La Guinée et le Mali sont deux pays voisins à la situation politique actuelle identique : tous les deux gouvernés par des régimes putschistes avec une forte emprise de l’unité la mieux équipée sur tous les autres corps de l’armée, les forces spéciales. L’autre similarité qui saute aux yeux, est sans doute la ligue des Colonels qui gouvernent ces deux Etats voisins. Pourquoi alors la CEDEAO reste intraitable sur le respect de la durée des transitions dans ces deux pays : élections en février au Mali et 6 mois pour la Guinée ?
Cependant, au-delà de ces aspects communs aux deux pays, les points de différences, ils en existent et c’est bien ceux-ci qui expliquent la démarche de la CEDEAO, l’institution sous-régionale.
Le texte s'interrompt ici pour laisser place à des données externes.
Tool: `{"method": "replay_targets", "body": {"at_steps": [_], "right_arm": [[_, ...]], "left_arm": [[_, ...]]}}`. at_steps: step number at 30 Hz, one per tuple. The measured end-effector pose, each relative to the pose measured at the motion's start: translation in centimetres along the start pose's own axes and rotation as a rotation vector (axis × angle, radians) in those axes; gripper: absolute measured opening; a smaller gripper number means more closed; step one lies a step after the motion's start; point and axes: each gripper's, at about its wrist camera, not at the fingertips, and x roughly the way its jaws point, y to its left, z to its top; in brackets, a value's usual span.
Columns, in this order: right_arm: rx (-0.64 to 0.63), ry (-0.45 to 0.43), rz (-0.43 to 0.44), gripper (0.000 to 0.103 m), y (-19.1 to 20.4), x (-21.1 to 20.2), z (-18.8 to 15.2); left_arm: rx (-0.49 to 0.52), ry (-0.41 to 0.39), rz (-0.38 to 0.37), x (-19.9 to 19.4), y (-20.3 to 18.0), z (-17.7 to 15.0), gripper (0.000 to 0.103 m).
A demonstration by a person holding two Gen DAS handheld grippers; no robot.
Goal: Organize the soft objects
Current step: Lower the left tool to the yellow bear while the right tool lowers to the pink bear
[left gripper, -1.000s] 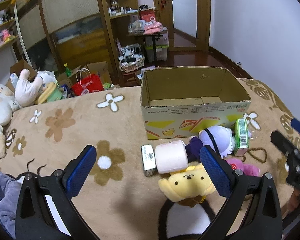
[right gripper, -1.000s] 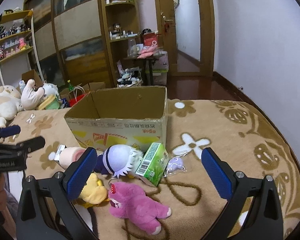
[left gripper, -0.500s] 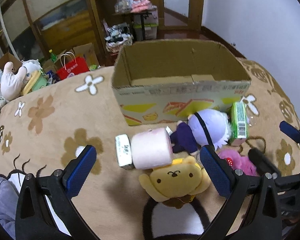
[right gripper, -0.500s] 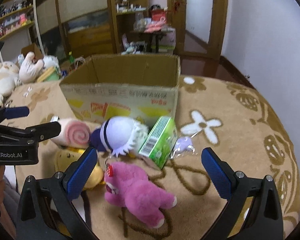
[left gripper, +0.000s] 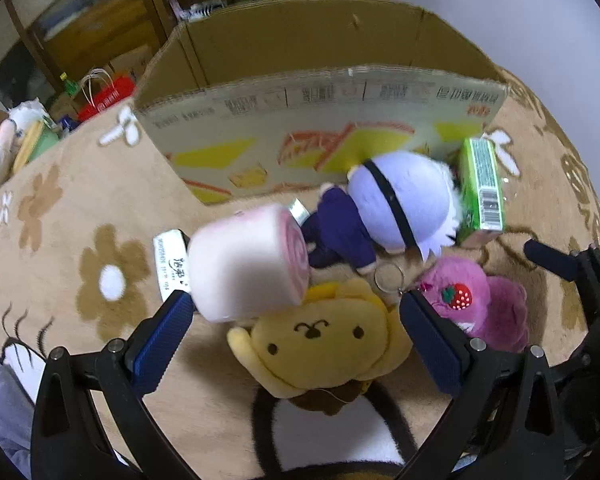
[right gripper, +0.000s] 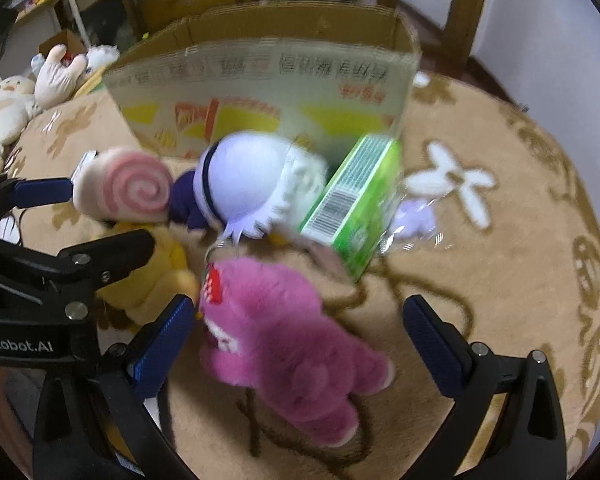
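An open cardboard box (left gripper: 320,108) stands on a tan flowered blanket (left gripper: 60,216) and serves as the landmark here. Its flaps are up; the part of its inside that shows in the left wrist view is bare cardboard wall, and the floor of the box is hidden behind the near wall, so what lies in it cannot be told.

All the soft things lie outside, in front of the box's printed near wall. A purple-headed plush doll (left gripper: 400,204) lies closest to that wall, touching a green carton (left gripper: 482,192) that stands by the box's right front corner. A pink swirl roll plush (left gripper: 248,264) lies in front of the box's left half, with a small white packet (left gripper: 168,264) just beside it on the side away from the doll. Farther from the box, a yellow dog plush (left gripper: 320,340) lies partly under the roll, and a pink bear plush (right gripper: 284,344) lies beside it. A small clear bag (right gripper: 414,216) sits just past the green carton.

The left gripper (left gripper: 296,332) hangs with its jaws spread wide on either side of the yellow dog plush, gripping nothing. The right gripper (right gripper: 300,336) likewise has its jaws released, straddling the pink bear plush without pinching it.
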Motion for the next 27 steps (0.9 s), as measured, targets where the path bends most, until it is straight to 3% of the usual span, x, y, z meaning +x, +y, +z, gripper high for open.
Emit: {"method": "replay_targets", "body": {"at_steps": [10, 27], "right_arm": [[-0.038, 0.089, 0.018, 0.103, 1.5, 2.5, -0.4], [-0.036, 0.101, 0.025, 0.103, 0.8, 2.9, -0.3]], "left_arm": [[0.088, 0.001, 0.037, 0.8, -1.7, -0.1, 0.102], [0.000, 0.047, 0.019, 0.3, 0.2, -0.3, 0.102]]}}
Parmi eux, il y a tout d’abord le contexte sécuritaire. La situation au Mali est très préoccupante d’un point de vue sécuritaire. D’un côté, il y a les accords d’Alger qui souffrent d’application, ce qui aurait permis à l’Etat malien de recouvrer l’intégralité de son territoire et de marquer son retour au nord du pays (administration, services publics, etc.) ; de l’autre côté, la montée du terrorisme et la prééminence des groupes djihadistes qui commencent même à se substituer à l’Etat malien dans certaines localités du pays. En plus de ces deux cocktails bien plus inquiétants, s’y greffent les conflits communautaires entre agriculteurs et éleveurs. De l’avis des dirigeants de la CEDEAO, les autorités de transition maliennes sont beaucoup plus intéressées par la sauvegarde de leur pouvoir que de faire face aux vrais problèmes. C’est ça qui explique la dureté des dirigeants de la CEDEAO vis-à-vis du Mali. Le fait même pour les autorités maliennes de chercher à conclure un contrat avec les mercenaires russes de Vagner et l’organisation d’assises nationales préconisées par Choguel Maïga, passent pour une stratégie de prolongation de la transition. Ce qui est inacceptable aux yeux de la CEDEAO qui pense qu’il revient à un gouvernement normal (entendez par là un pouvoir civil issu d’élections) de s’occuper de la situation sécuritaire.
S’agissant de la Guinée, la réalité est encore plus nuancée. En effet, la Guinée ne souffre pas d’un problème sécuritaire tant à l’intérieur qu’à l’extérieur de ses frontières. Pour les dirigeants de la CEDEAO, la crise guinéenne résulte de la volonté de l’ancien Président de la République déçu de s’offrir un troisième mandat, justification également des putschistes. En conséquence, la transition guinéenne n’a aucune raison de s’éterniser dans le temps. Pour la CEDEAO, Il n’y a pas lieu d’appliquer une solution à un problème qui n’existe pas ou qui n’existe plus. C’est la raison pour laquelle l’institution insiste sur la nécessité d’organiser les élections dans 6 mois maximum. Si hier le 3e mandat d’Alpha Condé était le nœud du problème, dès lors que cette donne n’est plus, pour la CEDEAO l’ordre constitutionnel normal devrait être rétabli rapidement à travers l’organisation d’élections libres.
C’est pourquoi la position de la CEDEAO sur la question de la durée de la transition guinéenne risque de ne pas fléchir. Et avec la volonté des autorités de Conakry de « nettoyer » le pays (excusez du peu le terme), ce qui aura pour conséquence une transition de longue durée, il y a fort à parier que l’on assistera dans les prochaines semaines à un bras de fer entre la CEDEAO et les putschistes guinéens.
Il faut se souvenir de la sortie il n’y a pas longtemps du Président du Niger Mohamed Bazoum, dans laquelle il invitait les autorités guinéennes à ne pas se lancer, selon ses propres termes, «dans des aventures fumeuses du type refondation de l’Etat». Et s’il y a bien une lecture partagée au sein de l’institution sous-régionale sur la situation en Guinée et au Mali, c’est que la rupture de l’ordre constitutionnel ne doit pas durer dans ces pays importants de l’espace CEDEAO.